- [Exercise brief]: After locating the line with "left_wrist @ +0" in the entries below, output it and each following line up to and including the line with "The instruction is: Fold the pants", exactly and without pictures.

*** Source data ***

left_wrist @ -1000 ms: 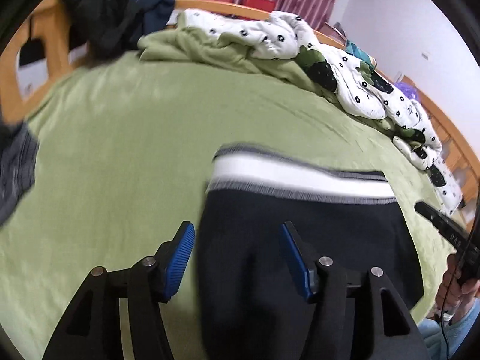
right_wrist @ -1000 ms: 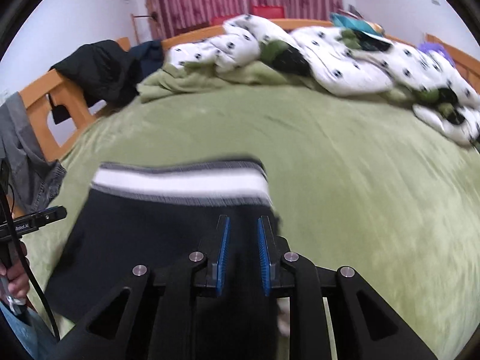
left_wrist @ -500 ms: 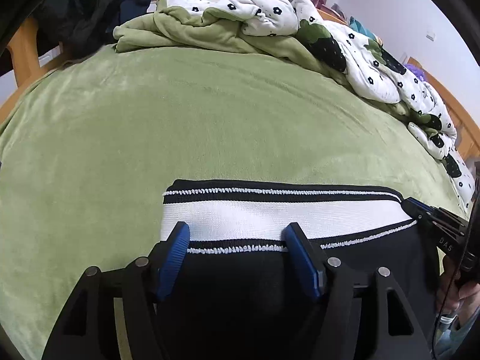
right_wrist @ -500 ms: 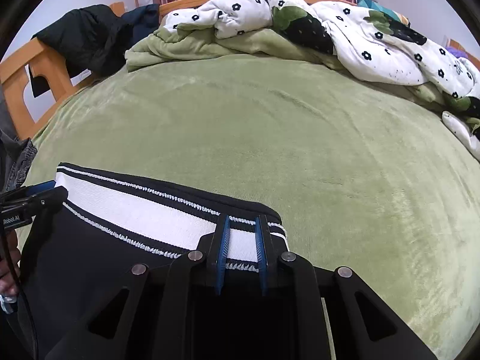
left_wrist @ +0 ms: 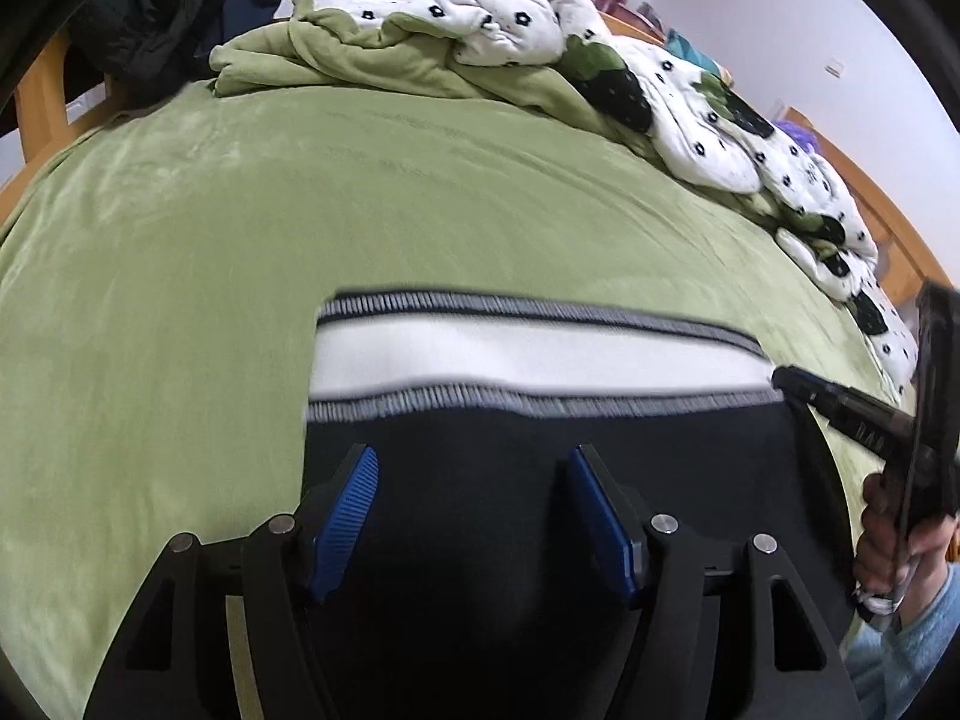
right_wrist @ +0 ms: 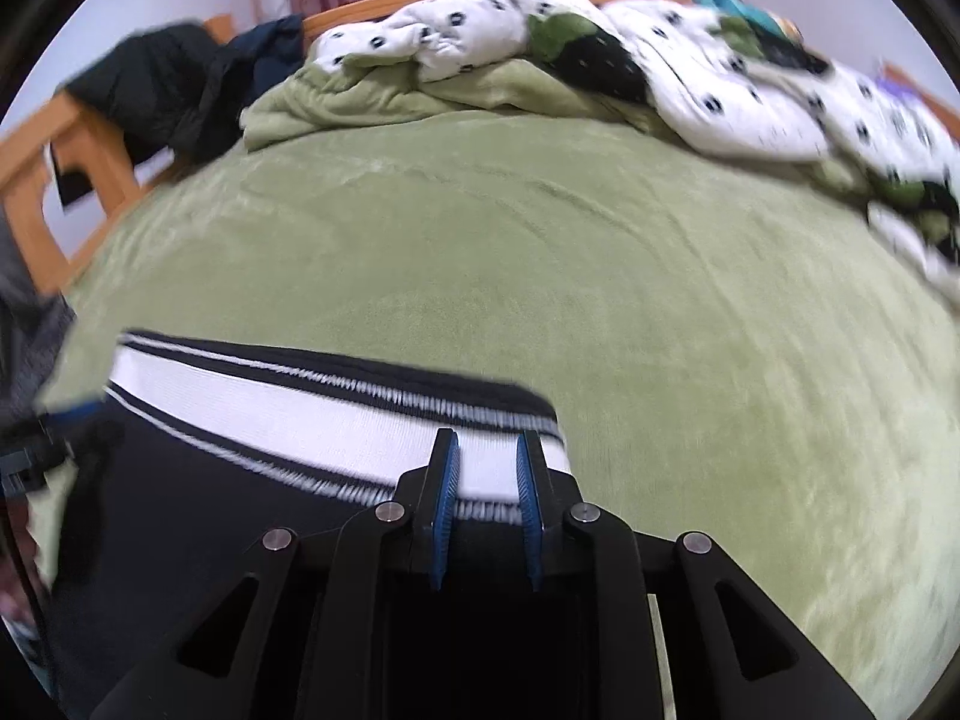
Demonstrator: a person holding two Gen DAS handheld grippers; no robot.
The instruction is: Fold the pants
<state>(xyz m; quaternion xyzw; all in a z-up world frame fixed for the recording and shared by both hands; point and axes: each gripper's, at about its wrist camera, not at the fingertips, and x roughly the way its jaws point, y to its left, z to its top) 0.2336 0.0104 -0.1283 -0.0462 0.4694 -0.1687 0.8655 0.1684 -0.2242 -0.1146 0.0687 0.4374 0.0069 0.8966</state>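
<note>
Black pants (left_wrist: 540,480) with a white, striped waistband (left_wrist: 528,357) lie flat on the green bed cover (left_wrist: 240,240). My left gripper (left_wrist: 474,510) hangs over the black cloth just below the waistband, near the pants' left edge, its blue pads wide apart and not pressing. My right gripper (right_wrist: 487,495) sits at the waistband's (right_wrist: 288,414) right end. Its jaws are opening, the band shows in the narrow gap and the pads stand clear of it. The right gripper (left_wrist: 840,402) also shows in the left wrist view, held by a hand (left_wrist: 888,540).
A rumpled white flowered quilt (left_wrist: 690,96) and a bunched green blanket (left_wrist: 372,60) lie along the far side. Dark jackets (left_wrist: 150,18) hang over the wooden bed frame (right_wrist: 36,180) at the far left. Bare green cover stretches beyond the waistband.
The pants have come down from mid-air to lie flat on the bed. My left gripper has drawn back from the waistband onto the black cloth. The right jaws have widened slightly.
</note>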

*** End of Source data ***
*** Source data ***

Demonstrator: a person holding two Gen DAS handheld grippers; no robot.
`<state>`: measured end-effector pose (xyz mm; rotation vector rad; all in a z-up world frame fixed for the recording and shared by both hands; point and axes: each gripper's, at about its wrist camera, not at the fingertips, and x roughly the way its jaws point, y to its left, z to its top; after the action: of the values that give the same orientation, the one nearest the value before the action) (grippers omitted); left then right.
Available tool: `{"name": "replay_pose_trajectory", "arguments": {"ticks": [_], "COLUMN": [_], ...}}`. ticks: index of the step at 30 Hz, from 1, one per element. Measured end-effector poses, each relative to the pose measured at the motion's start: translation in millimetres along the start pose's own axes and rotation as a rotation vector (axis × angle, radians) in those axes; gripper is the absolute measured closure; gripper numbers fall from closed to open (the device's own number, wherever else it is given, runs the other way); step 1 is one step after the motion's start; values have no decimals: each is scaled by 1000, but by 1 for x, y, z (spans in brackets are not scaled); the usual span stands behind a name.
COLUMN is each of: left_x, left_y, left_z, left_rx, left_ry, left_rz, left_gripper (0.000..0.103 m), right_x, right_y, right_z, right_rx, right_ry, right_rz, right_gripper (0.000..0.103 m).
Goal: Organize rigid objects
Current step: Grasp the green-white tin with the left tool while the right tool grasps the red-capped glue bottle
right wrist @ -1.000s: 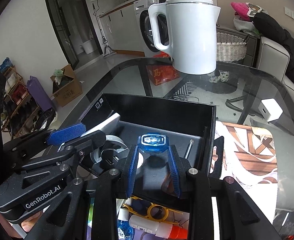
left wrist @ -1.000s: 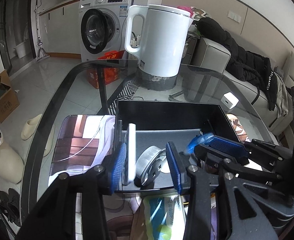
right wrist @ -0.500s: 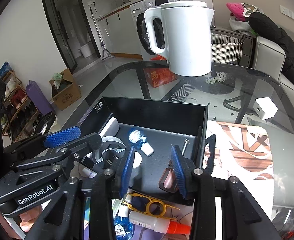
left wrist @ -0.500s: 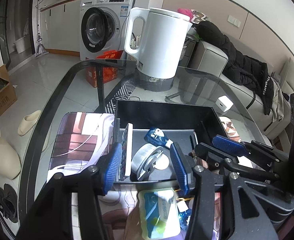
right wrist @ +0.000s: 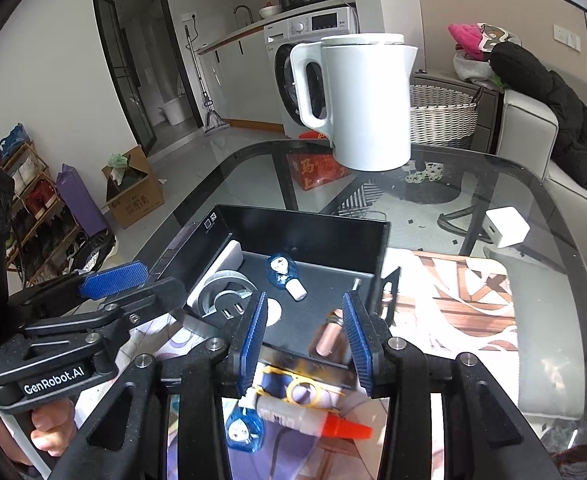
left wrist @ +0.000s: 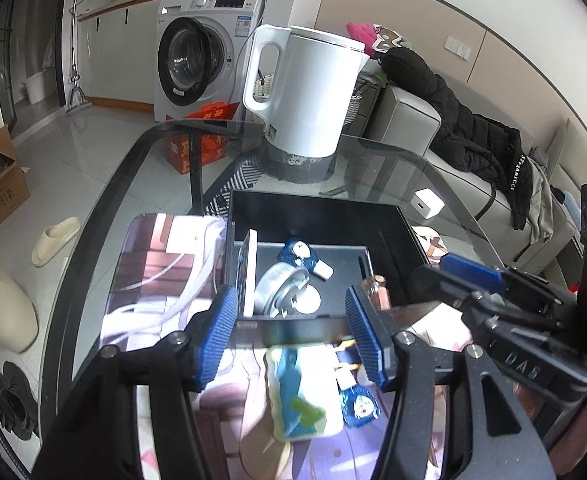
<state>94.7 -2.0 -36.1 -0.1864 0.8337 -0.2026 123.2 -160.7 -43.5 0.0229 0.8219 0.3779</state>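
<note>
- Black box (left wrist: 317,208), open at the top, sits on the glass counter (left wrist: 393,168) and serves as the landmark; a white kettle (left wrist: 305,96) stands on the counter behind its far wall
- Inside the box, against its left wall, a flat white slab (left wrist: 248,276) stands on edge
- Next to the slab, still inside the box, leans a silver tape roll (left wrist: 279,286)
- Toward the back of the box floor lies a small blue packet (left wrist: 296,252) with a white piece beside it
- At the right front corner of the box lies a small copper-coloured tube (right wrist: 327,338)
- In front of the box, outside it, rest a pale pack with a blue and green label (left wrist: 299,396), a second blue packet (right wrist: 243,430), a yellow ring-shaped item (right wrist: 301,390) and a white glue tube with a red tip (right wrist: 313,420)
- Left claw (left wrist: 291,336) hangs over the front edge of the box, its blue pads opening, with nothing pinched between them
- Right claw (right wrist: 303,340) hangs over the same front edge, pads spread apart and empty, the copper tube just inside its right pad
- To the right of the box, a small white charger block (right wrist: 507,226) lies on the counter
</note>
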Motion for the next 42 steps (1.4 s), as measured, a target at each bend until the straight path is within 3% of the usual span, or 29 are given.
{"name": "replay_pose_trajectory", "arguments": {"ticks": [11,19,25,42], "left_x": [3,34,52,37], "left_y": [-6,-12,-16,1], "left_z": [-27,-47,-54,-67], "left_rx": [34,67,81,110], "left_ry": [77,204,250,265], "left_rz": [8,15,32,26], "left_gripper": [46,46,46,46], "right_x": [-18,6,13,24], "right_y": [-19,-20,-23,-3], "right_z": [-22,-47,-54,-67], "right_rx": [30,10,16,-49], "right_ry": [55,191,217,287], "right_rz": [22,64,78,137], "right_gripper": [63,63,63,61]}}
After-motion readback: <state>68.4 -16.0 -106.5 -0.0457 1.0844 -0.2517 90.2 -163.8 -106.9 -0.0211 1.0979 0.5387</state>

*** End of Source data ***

- [Exercise solution]:
left_wrist @ +0 ms: 
right_wrist @ +0 ms: 
Demonstrator: a person holding two Gen DAS handheld grippers; no robot.
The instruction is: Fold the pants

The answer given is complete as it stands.